The story started in the mountains and the forest, so there were chickens and hens around. An important scene occurred when Princess Kaguya sees her old friend Sutemaru stealing a chicken and running away. He stands there and stares at her, then is caught and gets beaten. The princess is ashamed that she did not help him.

Ms. Hen loved this film. She enjoys watching movies like this because it’s pure fantasy; she can get swept away in the story and not think about the problems of the world. Ms. Hen has found these anime films can get very emotional toward the end, and sometimes she gets overwhelmed with sadness. THE TALE OF PRINCESS KAGUYA is especially sad, but beautiful, like life can be sometimes.






Saturday, November 19, 2016

Ms. Hen reviews POPE JOAN







POPE JOAN
Donna Woolfolk Cross
Random House
1996

Ms. Hen decided to read this, because again, one of her hen friends gave it to her because she was getting rid of some books. Ms. Hen had heard of this novel many years ago, and she didn’t quite understand how a woman could have become pope. When she read the novel, she became angry over the way women were treated in the Dark Ages.

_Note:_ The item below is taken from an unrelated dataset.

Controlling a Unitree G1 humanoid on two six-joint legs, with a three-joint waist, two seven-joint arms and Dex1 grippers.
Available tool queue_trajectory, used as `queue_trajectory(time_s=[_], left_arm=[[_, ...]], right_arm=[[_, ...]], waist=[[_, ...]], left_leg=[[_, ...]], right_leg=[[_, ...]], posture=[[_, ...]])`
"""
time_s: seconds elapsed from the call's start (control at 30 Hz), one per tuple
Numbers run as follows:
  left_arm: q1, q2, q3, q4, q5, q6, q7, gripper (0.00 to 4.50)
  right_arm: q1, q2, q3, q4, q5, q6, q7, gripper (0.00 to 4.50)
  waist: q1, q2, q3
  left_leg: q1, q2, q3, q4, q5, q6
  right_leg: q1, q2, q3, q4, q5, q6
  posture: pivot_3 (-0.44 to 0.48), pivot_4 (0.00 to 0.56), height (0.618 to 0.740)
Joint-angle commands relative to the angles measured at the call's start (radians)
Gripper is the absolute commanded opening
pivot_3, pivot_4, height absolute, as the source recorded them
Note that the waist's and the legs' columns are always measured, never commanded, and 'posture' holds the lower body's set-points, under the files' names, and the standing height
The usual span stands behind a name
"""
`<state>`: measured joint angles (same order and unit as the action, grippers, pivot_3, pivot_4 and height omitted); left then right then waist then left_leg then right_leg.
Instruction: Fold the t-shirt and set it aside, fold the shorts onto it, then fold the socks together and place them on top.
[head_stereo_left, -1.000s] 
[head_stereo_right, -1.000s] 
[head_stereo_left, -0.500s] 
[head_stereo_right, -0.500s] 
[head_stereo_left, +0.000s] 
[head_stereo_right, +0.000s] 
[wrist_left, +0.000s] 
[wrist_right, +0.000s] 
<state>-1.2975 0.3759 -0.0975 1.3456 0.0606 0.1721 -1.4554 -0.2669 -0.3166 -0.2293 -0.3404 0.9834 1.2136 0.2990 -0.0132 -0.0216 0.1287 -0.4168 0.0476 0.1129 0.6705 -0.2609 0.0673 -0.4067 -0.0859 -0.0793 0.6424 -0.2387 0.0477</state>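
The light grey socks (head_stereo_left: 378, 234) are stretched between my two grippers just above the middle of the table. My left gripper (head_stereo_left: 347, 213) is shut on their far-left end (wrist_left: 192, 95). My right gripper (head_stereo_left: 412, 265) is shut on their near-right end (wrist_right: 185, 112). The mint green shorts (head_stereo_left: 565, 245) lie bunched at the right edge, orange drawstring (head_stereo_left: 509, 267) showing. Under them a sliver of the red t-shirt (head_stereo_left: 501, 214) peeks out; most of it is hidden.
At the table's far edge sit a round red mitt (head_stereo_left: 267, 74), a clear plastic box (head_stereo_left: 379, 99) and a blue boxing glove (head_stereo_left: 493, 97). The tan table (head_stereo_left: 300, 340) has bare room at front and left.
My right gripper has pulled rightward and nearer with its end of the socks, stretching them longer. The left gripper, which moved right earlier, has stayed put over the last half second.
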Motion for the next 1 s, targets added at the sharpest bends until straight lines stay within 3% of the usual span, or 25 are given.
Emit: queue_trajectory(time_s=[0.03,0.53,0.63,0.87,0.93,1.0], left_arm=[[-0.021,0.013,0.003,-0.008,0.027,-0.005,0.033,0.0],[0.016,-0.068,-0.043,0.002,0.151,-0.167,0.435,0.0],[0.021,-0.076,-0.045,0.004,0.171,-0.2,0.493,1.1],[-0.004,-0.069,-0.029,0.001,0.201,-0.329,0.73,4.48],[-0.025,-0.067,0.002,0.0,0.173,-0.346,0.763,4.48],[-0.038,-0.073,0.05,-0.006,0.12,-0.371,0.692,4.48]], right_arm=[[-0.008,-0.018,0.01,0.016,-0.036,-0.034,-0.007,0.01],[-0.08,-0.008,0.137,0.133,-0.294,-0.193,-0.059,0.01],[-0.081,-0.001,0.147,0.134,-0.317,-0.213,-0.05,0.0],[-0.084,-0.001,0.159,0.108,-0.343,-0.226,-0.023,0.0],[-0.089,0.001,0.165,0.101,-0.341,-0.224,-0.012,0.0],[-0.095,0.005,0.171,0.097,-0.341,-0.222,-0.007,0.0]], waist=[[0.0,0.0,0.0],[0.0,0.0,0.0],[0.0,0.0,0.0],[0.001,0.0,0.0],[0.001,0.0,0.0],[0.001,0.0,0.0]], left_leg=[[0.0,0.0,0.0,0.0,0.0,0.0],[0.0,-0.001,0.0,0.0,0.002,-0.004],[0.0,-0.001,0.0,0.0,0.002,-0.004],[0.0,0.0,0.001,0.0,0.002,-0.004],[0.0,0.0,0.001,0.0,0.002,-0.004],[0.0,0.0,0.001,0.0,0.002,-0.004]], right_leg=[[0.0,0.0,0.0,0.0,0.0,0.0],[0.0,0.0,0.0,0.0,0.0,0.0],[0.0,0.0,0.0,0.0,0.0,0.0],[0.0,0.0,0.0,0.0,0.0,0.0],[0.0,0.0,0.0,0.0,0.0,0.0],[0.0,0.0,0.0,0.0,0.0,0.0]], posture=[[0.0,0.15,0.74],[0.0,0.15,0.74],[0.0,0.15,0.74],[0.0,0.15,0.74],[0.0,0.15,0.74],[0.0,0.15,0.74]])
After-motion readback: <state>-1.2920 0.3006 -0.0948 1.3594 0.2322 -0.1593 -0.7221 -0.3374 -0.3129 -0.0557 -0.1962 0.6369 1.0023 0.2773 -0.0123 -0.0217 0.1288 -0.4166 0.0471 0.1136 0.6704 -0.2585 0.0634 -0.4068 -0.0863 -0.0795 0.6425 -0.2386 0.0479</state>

Joan is not allowed to go to school or learn how to read because she is a girl. All the girls in her village care nothing for books, they only care about gossip and needlework. Her brother Matthew teaches her to read in secret, against their father’s wishes. After Matthew dies, a tutor comes to the house to help teach Joan, and her brother John. Joan is much quicker in her studies than John.

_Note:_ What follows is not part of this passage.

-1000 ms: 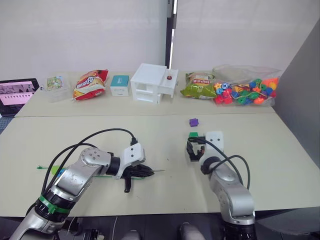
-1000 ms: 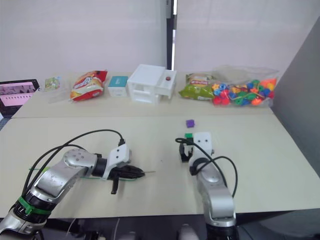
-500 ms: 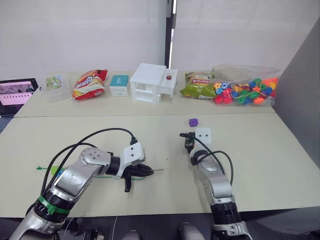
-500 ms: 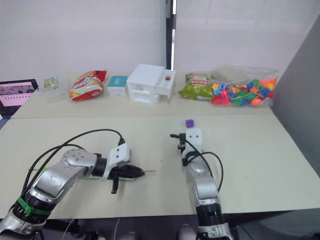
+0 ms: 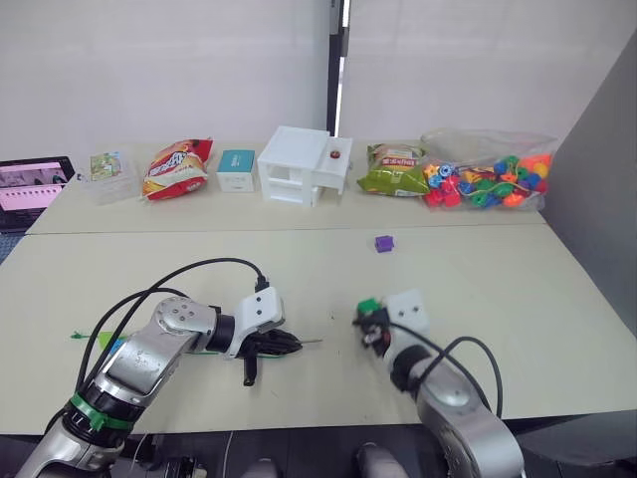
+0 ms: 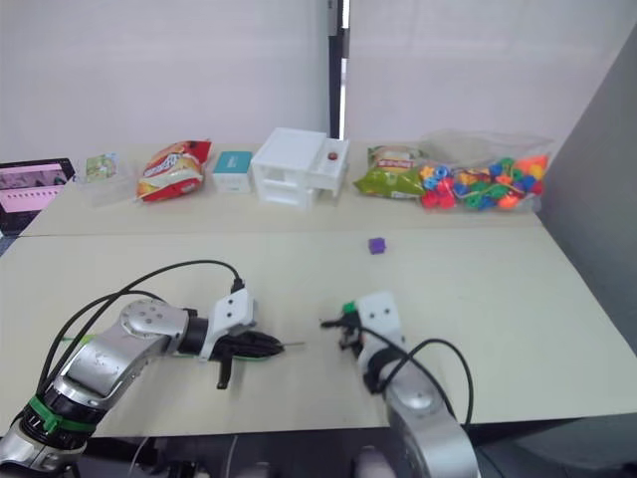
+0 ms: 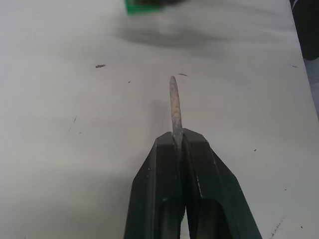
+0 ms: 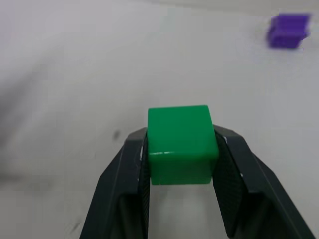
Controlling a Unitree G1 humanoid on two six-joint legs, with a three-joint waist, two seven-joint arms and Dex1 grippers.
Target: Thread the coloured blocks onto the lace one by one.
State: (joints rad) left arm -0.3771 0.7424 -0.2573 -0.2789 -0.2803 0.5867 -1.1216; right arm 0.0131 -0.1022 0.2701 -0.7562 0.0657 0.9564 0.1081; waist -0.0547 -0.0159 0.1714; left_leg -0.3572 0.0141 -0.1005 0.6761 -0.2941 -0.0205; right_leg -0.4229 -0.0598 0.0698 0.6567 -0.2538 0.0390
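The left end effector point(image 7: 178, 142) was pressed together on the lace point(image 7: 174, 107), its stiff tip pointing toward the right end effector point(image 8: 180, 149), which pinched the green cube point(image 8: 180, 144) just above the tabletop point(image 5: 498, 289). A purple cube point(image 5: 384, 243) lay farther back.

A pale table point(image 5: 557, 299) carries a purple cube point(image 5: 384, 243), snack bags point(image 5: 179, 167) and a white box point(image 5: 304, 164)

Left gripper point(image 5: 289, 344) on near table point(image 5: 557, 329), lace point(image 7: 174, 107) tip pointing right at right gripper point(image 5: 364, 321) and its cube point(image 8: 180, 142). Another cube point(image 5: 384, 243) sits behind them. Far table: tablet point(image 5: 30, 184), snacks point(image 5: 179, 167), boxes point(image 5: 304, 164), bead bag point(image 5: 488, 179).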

Joan and John escape to go to the schola, or school in another town. The boys at the school torment Joan. The idea of the day is that it is not natural for a woman to want to learn. Joan has a crush on the man with whom she is living, Gerold, a married lord with children. Joan becomes friends with his daughter Gisla, who marries when she is fourteen. Eventually, the town is attacked by Vikings, and everyone is killed, including Gerold’s entire family, but not Gerold. Joan escapes death by concealing herself in the church. Joan steals her brother John’s robe and hides in the woods. She joins a monastery disguised as a man, and becomes a renowned scholar and healer. She finds her way to Rome, and eventually becomes elected Pope.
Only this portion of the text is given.